Research and Projects

    My research interests span the areas of distributed systems, security, networking, and applied cryptography. I particularly enjoy devising technologies that make new functionality broadly available, often by coupling principled designs with real-world deployments.

    Research funded through the National Science Foundation (Awards #0831374, #0904860, #0904729), the Office of Naval Research (Young Investigator Program), Cisco Systems, and Princeton University (Grand Challenges Program and Emerson Electric Award).


    Ongoing research includes:

  • Peer-assisted content distribution:   Conceived and led the Coral Project. Designed and built an Internet-scale, self-organizing web-content distribution network. CoralCDN uses a network of cooperating DNS redirectors and HTTP proxies, backed by a decentralized indexing infrastructure, to allow oblivious clients to transparently download content from nearby servers, while avoiding distant or heavily-loaded ones. CoralCDN has been in production use on 300 servers since March 2004, currently receiving about 25 million HTTP requests from over 1 million clients per day, serving several terabytes of data.

    Ongoing research focuses on untrusted peer-assisted CDNs, employing price theory to study how peer demand can be efficiently matched to available supply. This work characterizes the efficiency and robustness gains that are enabled by price-based multilateral exchange, as opposed to bilateral exchanges such as BitTorrent. The corresponding system mechanisms of PACE (Price-Assisted Content Exchange) encourages both the sharing of desirable content and network-friendly resource utilization.

    Leveraging these techniques for peer selection and resource allocation, we are currently building a new browser-based P2P-CDN called FireCoral. FireCoral enables mutually-distrustful users to ``share'' their browser caches, yet ensures the authenticity of content and enables users to preserve privacy by expressing flexible content sharing policies.

  • Federated virtual worlds:   Researching design issues---scalable, secure system and network architectures---for building Internet-scale virtual worlds. We specially focus on the challenges with supporting large-scale worlds; providing immersive visual, audio, and physics experiences; enforcing spam-resistant communication models; and federated world providers.

  • Service-centric network architectures:   Designing and developing a new network architecture, SCAFFOLD, that argues for directly addressing (potentially distributed or replicated) objects or services, rather than hosts, and more tightly coupling naming and routing. Rather than employing ad-hoc techniques at various network layers, SCAFFOLD directly focuses on handling the many kinds of churn---from failures, planned maintenance, load balancing, workload migration, and physical mobility---that arise in networked services.

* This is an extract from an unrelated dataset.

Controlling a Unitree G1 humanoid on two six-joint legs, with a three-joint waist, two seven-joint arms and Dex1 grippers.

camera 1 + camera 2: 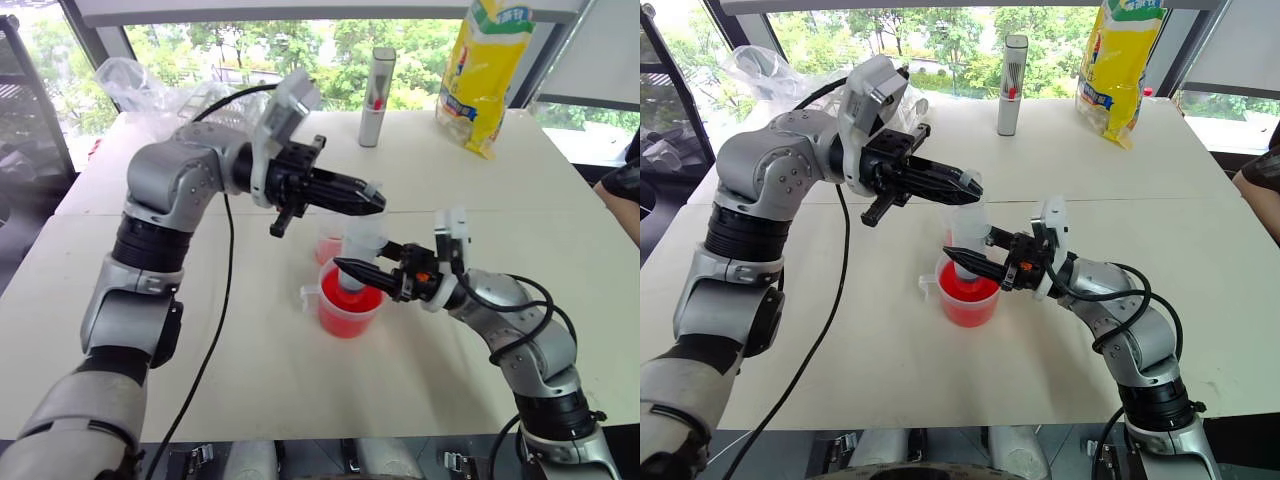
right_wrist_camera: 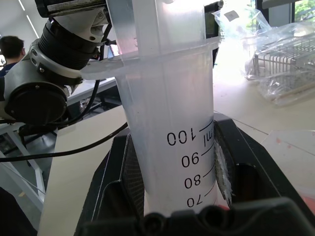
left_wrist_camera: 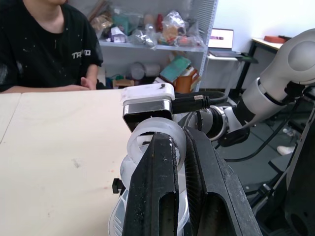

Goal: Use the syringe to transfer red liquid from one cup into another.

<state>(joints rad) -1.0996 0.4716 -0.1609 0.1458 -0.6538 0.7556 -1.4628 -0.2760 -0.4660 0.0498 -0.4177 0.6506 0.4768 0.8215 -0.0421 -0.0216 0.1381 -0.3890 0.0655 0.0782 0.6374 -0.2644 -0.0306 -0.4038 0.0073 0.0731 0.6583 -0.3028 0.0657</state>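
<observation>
Closest to the head camera, the right end effector [image 1: 962, 259] is clenched around the barrel of the syringe [image 1: 970, 235], which stands upright in the handled measuring cup [image 1: 349, 303] of red liquid [image 1: 347, 312] near the middle of the desk [image 1: 250, 360]; the left end effector [image 1: 372, 199] is clenched on the syringe's plunger top; the smaller cup [image 1: 329, 241] sits just behind; a grey cylinder [image 1: 377, 97] and yellow bag [image 1: 485, 70] stand at the far edge

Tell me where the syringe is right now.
In the left eye view the syringe stands upright at table centre, its lower end in the handled measuring cup of red liquid, gripped between the left hand above and the right hand lower down.
</observation>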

  • Scalable storage systems:   Developing a datacenter-focused storage system---CRAQ (Chain Replication with Apportioned Queries)---capable of good availability, high throughput, and low latency, while providing a sliding scale of read consistency options (from eventual to strong consistency guarantees). Special consideration is given to high-performance support for cross-data-center replication, using geo-diversity both for performance and fault-tolerance reasons.

  • Fault-tolerant systems:   Researching general techniques for building robust and scalable services. Investigating the feasibility of using historical information of system output to detect unexpected changes given known inputs. Prophecy implements a new form of consistency called delay-once consistency which, while slightly weaker than the linearizability of Byzantine fault tolerant or quorum systems, can be achieved at a cost almost identical to fully unreplicated reads in read-mostly workloads. Earlier work considered a new approach for group membership via link attestations.

  • Distributed monitoring and debugging:   Developing new techniques for monitoring and analyzing the behavior of large-scale, federated distributed systems. Helping design end-to-end request tracing to graph the causality of operations across function and network calls, providing the equivalent of a distributed, labeled call graph. Currently tracing the production deployments of CoralCDN and OASIS, we are developing automated mechanisms to detect exceptional conditions.

  • Privacy-preserving protocols. Developed cryptographic protocols for private matching (PM), which computes the set intersection between two or more parties' inputs. PM uses the properties of homomorphic encryption to privately evaluate a polynomial representation of input sets. Subsequent work led to improved constructions for keyword search (KS) based on oblivious pseudorandom functions, as well as explicit consideration of detecting graph proximity for social networks.

    Ongoing work looks at greatly improving performance for large multi-party computation by relying on more centralized infrastructure, that maintains both strong participant and data privacy by dividing trust assumptions between two non-colluding service providers.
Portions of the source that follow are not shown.